A close friend recently lost a very close person.

That must be the hardest pain of them all. I can’t even imagine going through the same thing. It’s beyond understanding and preconception. And yet we all will or have or are going through it in one way or the other. It’s part of life. But that doesn’t make it easier. It will feel less, or at least we will learn to live with the pain, we know that. But that doesn’t make it easier either. Losing a close person must be like tearing out a part of your nervous system, an inexplicable feeling of sadness and loss and sick to your stomach whilst at the same time becoming increasingly and alarmingly certain in your knowing that losing a person means you will never meet that person physically again. Never see, never touch, never listen to or be listened to. A pain that goes through your core, through your body and mind without any discrimination of where the pain was induced.

It makes me realize that this is the kind of pain we feel in the heart. And I realize that is where it lives because it grows from the love we feel for the lost. And that’s why we feel it everywhere. It’s from and part of our soul.
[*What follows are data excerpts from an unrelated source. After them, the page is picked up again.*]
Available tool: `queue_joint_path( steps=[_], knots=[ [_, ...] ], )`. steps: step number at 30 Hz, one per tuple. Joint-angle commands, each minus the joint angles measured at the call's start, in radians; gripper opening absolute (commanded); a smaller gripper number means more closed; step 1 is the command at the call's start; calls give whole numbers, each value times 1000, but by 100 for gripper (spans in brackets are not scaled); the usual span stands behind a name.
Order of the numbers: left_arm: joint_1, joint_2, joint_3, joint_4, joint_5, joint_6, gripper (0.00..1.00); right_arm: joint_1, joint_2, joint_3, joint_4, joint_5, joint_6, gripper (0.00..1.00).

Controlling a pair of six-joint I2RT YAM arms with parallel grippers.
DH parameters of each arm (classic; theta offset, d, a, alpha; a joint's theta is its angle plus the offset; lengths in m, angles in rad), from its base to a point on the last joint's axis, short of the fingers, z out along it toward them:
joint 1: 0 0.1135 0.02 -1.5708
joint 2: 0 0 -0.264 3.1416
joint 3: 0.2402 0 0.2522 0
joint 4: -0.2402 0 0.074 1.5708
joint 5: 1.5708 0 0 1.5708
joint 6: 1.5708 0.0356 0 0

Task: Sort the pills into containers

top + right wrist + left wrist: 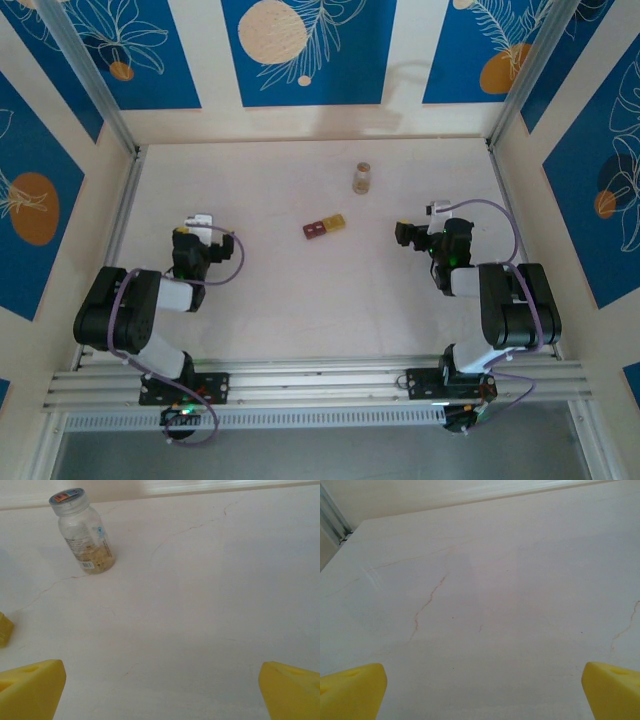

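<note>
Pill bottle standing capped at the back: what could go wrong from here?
1. The bottle is tall, narrow and upright; the open right gripper could knock it over on approach.
2. The containers are tiny and lie loose; poured pills could miss them, or a finger could shove them.

Cream walls [405, 50], blue floral panels [350, 60] (orange discs [33, 207]), pale veined tabletop [300, 290]
</note>
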Motion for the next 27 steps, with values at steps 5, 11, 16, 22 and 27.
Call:
queue_joint_path(
  steps=[5,11,16,22,27],
  knots=[
    [-1,3,22,0,23,9,100,-1,-11,0,-2,-16,5,99],
    [0,4,25,-3,27,7,100,-1,-11,-1,-2,-16,5,99],
    [2,3,27,-6,30,7,100,-1,-11,0,-1,-16,4,99],
    [4,2,26,-9,37,6,100,-1,-11,-1,0,-16,5,99],
    [6,2,27,-9,38,6,100,-1,-11,-1,-1,-16,5,99]
  ],
)
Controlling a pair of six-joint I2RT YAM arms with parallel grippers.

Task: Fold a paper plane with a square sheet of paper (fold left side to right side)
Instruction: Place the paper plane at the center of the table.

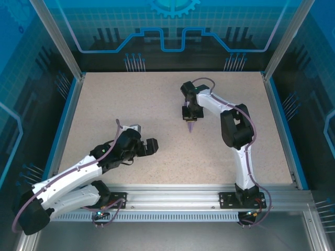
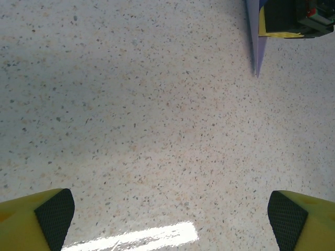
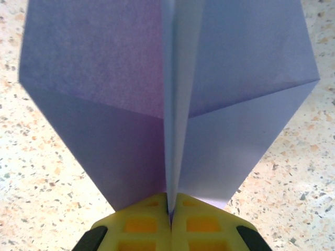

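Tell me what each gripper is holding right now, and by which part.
The right gripper is shut on the paper plane, pinching its central folded ridge. The left gripper is open and holds nothing.

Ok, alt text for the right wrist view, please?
A pale lavender paper plane is pinched by its centre fold between the shut yellow jaws at the bottom edge. Its two creased wings spread left and right over a speckled beige table.
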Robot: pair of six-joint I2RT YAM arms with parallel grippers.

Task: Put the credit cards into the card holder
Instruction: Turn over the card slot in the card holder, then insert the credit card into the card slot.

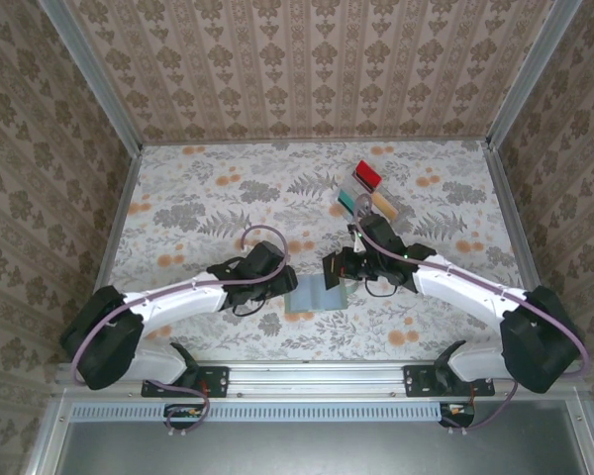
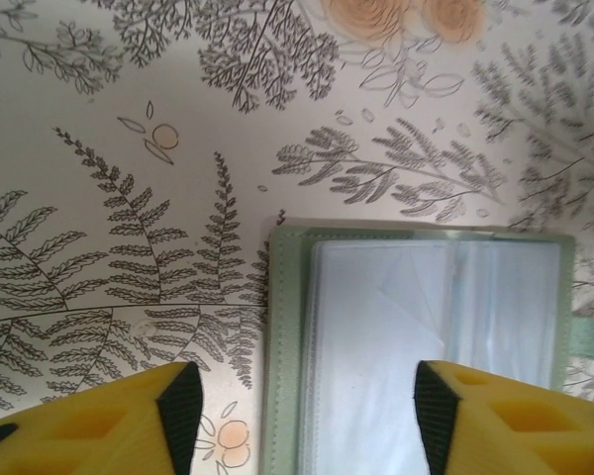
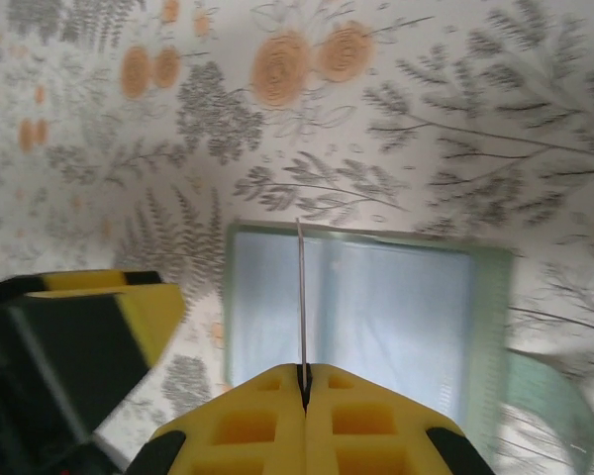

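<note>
Right wrist view puts the right gripper clenched on one credit card, seen edge-on as a thin upright line rising from between the closed pads. The card looks light, stiff and slick, so a pinch on its short end, as here, seems the sensible hold; a tilt could let it slide or catch on a pocket lip.

Below it lies the card holder, open flat on the patterned table, its clear sleeves looking empty. They look soft and floppy, likely to need steadying.

From the left wrist camera, the left gripper hangs with jaws apart over the holder's left edge, grasping nothing.

Further out, a clear tray holds a red card, a teal card and a tan card.
</note>
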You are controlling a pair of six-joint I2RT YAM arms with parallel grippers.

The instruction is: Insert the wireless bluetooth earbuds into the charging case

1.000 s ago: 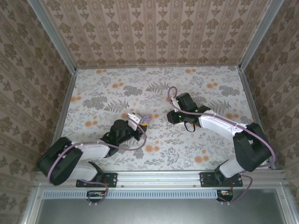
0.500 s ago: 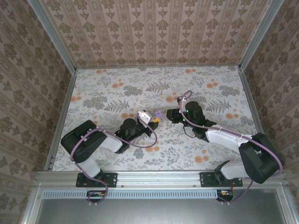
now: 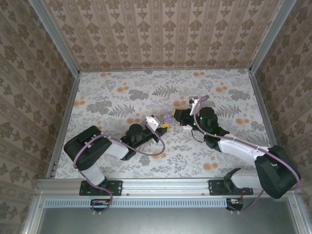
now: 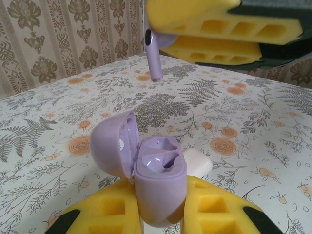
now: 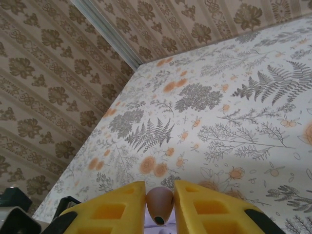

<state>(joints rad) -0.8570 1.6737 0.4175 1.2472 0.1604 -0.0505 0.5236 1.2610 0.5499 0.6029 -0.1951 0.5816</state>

So remember my friend, your pain comes from your heart and soul. And as opposed to the bodily parts that you will have to live through seeing buried very soon, the soul is forever. And so is the love.

My heart aches for you friend.

5 thoughts on “2017-05-05 Pain

  1. Fint uttryckt att man ska ta hand om dem som är extra känsliga, vi kanske skulle ha band i flera färger för flera syften 🍀🌸

  2. Smärta är ofta förknippad med sorg över att en älskad person har avlidit . När jag var liten , på femti talet, dog min mormor . Min mamma gick svartklädd i tre år . Fruktansvärt tyckte jag då ock det gör jag nu också. Nuförtiden , i många kulturer bär man ett svart band kring ärmen på kavajen respektive klänningen . Det tycker jag att det är ett bra sätt att säga ” Var rädd om mig , jag har sorg och är exta känslig” Eller bara, krama MIG !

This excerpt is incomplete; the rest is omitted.